Este panorama é terrível para os negócios, pois a imprecisão e insegurança jurídica favorece companhias mal-intencionadas e fomenta a sonegação de impostos. De outro lado, penaliza severamente as empresas que procuram agir em conformidade com a lei, pois não se tem o mínimo de previsão ou planejamento, tornando tarefa impossível estabelecer quais serão os custos tributários envolvidos na atividade respectiva, o que no mundo atual é impensável.
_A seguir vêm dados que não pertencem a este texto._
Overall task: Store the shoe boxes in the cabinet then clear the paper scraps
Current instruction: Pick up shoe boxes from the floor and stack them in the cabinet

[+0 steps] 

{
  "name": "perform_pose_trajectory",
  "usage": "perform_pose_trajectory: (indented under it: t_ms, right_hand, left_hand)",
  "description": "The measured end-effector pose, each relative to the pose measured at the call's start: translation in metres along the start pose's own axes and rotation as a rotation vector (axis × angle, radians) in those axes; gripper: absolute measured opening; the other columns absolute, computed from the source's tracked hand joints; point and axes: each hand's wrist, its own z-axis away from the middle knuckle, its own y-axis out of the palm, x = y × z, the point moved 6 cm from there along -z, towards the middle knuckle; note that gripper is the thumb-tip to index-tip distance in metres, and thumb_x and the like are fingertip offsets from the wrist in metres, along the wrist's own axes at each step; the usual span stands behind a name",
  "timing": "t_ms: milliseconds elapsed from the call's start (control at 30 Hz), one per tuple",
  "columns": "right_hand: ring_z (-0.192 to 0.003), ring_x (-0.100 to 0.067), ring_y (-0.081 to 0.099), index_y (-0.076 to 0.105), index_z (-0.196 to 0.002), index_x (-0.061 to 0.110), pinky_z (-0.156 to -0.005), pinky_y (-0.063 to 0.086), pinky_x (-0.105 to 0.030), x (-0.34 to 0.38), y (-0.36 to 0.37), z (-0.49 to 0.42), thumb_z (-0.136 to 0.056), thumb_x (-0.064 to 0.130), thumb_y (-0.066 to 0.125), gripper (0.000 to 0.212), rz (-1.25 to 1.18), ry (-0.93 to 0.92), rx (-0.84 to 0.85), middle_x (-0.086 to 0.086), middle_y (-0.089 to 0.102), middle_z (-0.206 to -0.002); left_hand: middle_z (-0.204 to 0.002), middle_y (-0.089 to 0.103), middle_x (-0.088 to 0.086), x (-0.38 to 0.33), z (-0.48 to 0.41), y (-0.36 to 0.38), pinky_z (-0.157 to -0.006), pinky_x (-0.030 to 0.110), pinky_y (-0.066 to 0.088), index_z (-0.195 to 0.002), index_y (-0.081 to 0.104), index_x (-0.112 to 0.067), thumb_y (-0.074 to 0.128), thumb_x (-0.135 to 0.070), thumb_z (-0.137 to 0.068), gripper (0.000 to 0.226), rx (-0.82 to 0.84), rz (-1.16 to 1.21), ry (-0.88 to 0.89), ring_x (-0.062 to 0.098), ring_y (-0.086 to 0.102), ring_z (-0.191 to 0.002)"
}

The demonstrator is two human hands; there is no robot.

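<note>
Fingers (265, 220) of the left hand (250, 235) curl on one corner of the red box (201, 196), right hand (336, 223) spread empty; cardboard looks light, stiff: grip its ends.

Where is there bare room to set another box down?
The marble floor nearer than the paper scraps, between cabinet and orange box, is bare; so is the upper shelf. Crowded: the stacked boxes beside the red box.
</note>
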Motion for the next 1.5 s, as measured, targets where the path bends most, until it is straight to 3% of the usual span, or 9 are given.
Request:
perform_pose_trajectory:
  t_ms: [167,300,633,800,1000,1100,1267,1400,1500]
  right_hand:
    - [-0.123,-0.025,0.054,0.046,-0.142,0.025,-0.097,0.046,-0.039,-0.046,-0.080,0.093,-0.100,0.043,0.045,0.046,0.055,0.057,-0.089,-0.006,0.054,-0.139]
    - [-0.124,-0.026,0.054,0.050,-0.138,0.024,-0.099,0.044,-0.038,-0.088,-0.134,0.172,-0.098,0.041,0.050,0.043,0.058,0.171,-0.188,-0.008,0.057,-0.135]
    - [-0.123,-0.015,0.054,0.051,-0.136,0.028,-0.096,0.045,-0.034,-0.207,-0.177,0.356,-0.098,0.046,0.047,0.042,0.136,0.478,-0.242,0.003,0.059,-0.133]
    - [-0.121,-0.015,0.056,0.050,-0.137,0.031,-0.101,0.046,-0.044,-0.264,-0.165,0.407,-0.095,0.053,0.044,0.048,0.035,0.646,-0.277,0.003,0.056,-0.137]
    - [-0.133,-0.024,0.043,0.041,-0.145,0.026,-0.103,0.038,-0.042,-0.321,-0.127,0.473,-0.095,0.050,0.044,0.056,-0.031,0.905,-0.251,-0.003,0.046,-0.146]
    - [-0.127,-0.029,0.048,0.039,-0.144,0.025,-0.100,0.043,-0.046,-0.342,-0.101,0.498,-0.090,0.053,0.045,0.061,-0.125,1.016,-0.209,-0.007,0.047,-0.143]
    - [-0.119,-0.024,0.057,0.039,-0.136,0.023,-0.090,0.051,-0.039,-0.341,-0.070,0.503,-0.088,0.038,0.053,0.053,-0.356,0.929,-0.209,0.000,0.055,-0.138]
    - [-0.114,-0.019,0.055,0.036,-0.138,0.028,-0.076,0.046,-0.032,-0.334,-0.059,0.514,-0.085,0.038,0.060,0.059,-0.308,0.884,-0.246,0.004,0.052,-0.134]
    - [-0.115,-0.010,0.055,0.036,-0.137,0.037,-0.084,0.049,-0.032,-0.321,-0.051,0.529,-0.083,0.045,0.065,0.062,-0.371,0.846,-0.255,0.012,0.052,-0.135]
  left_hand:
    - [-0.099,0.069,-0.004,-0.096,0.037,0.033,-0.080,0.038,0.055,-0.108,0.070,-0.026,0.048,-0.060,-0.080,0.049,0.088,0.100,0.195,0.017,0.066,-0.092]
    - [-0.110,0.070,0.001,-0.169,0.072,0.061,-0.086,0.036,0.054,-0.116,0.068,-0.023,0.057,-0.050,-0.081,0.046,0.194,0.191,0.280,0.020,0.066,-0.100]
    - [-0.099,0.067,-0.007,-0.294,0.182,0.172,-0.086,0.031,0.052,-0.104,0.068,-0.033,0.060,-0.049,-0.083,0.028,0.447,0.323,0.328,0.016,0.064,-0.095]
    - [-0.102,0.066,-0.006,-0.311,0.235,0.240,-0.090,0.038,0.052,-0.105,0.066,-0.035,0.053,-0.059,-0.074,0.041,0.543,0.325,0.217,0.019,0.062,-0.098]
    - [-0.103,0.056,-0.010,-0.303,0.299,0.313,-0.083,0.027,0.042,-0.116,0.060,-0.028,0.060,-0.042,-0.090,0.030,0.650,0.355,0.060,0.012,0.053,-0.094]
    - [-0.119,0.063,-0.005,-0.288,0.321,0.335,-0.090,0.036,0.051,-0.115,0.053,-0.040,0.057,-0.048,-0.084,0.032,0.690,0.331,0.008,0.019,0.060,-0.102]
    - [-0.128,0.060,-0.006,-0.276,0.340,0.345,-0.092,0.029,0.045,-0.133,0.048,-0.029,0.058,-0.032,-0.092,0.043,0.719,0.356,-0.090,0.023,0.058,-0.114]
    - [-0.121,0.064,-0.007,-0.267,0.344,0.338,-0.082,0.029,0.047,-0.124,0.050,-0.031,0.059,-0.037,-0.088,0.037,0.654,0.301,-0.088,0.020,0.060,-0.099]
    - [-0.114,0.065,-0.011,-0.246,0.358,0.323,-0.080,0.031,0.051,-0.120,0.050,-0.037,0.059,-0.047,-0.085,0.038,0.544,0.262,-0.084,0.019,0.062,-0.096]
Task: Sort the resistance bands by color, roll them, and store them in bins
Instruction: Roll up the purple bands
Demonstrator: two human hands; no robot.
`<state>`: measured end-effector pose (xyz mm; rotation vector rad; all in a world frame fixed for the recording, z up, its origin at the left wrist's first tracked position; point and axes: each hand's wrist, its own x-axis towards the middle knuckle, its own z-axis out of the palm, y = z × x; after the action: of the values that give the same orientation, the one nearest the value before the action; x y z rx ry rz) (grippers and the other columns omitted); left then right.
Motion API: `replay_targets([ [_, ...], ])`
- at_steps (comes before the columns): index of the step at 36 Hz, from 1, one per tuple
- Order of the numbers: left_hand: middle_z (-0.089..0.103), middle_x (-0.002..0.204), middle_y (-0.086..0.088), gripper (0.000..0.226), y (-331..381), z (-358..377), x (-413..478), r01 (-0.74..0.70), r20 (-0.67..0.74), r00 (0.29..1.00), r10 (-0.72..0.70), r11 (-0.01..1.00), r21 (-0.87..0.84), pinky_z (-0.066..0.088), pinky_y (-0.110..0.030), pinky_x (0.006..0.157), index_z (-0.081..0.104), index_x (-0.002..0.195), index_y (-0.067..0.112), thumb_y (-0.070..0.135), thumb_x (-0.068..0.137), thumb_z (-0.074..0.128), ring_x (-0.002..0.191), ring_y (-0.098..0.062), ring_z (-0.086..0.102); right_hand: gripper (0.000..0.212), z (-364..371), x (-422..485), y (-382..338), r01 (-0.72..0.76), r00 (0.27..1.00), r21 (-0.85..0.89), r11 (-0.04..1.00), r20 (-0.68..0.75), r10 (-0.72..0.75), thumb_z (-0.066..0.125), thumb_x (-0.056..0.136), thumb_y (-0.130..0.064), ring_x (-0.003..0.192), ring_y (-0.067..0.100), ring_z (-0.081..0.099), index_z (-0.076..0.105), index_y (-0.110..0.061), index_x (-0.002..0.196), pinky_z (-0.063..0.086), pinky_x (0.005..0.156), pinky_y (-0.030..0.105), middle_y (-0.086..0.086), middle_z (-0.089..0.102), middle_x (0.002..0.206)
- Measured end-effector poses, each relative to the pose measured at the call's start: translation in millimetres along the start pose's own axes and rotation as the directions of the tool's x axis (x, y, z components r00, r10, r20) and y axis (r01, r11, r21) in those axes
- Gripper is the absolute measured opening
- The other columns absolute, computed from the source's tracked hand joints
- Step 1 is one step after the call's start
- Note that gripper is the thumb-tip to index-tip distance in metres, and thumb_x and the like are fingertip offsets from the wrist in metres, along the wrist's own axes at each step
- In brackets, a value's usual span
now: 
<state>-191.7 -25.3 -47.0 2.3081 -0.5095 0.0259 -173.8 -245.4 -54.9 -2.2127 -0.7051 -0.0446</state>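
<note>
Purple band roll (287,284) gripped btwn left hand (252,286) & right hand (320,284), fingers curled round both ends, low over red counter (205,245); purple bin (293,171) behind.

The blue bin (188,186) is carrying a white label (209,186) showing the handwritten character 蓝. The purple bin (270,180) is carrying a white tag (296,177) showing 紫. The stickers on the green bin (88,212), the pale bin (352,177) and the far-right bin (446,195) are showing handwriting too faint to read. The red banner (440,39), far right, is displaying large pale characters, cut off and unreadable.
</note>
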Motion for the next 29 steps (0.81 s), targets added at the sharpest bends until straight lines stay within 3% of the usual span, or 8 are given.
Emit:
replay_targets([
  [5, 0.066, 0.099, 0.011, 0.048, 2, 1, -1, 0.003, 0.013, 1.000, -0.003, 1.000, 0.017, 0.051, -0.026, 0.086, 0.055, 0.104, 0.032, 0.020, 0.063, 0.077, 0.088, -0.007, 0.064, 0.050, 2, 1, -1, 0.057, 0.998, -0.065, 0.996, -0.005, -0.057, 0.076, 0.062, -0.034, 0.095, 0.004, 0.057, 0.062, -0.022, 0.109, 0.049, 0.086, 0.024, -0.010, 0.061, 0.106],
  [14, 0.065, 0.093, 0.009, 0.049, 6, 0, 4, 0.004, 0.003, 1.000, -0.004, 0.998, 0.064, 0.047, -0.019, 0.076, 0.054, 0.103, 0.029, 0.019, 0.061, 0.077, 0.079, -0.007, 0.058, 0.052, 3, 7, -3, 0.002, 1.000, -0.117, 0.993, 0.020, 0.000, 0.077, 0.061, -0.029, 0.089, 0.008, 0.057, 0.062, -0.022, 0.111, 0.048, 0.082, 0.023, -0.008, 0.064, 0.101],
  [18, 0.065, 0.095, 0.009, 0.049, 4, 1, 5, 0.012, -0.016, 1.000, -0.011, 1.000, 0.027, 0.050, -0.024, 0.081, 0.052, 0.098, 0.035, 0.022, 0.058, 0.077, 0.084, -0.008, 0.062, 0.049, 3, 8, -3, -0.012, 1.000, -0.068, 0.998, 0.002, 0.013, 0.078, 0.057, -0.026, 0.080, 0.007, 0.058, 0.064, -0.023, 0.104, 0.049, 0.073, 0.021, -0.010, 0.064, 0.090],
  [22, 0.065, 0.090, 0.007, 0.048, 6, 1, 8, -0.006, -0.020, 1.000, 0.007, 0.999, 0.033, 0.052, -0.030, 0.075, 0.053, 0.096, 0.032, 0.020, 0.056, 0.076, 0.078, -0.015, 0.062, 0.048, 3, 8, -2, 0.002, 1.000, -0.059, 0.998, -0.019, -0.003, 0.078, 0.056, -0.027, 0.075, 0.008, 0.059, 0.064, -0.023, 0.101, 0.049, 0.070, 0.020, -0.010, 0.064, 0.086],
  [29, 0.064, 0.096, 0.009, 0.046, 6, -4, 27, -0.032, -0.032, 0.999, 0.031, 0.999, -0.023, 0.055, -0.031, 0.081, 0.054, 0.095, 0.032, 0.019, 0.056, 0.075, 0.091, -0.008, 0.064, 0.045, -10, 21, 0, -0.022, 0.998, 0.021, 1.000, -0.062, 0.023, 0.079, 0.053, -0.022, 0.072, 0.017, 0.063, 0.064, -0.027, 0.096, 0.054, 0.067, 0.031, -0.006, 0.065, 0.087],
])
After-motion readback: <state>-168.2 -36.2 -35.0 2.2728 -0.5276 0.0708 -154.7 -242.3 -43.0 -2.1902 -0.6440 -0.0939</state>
É claro que todas as transações de bens e serviços são passiveis em tese de tributação, entretanto, também não é menos certo, que existam regras claras que proporcionem o mínimo de segurança jurídica e legalidade aos contribuintes, até para que seja homenageado o princípio da neutralidade tributaria de modo a não gerar desequilíbrios concorrenciais, sobre as atividades econômicas.
É preciso destacar que as empresas de tecnologia, principais afetadas pelas alterações mencionadas neste artigo, faturaram ao longo de 2017 algo em torno de 155 bilhões de dólares, segundo dados da Forbes. O que torna ainda mais premente a necessidade de se buscar soluções efetivas para tais companhias continuem a gerar empregos e renda no Brasil.
O tema não é fácil, a solução ou ao menos a mitigação para tamanha desordem passa necessariamente por uma reforma tributária que altere drasticamente o sistema tributário, quem sabe unificando ISS e ICMS no IVA (Imposto sobre valor agregado), com definições claras sobre repartição das receitas, definidas na Constituição entre Estados e Municípios. Todavia, inúmeras propostas neste sentido têm sido travadas ou simplesmente não evoluem, pois, esta alteração pressupõe perda de poder (competência tributária), do qual prefeitos e governadores em geral não querem abrir mão.
Outras propostas surgem no campo acadêmico como a elaboração de uma lei complementar nacional que regulamente para todos entes (Estados e Municípios), as regras e limites que devem ser observados na tributação dos bens digitais, ou mesmo a criação de uma plataforma ou sistema de arrecadação nacional, que padronizasse ao menos os recolhimentos a título de ICMS e ISS, sem alteração direta na competência, com isso os contribuintes teriam maior segurança jurídica e gastariam menos tempo no cumprimento de obrigações acessórias, outro ponto negativo do nosso sistema tributário.
Entretanto, enquanto, mudanças não são aprovadas, novamente, restará aos contribuintes prejudicados ou afetados pela bitributação, a procura pelo Poder Judiciário, o qual também não possui uniformidade de entendimento sobre a matéria, e sujeita os jurisdicionados a uma verdadeira loteria. Sem falar nos altos custos envolvidos com processos e toda incerteza sobre um desfecho favorável.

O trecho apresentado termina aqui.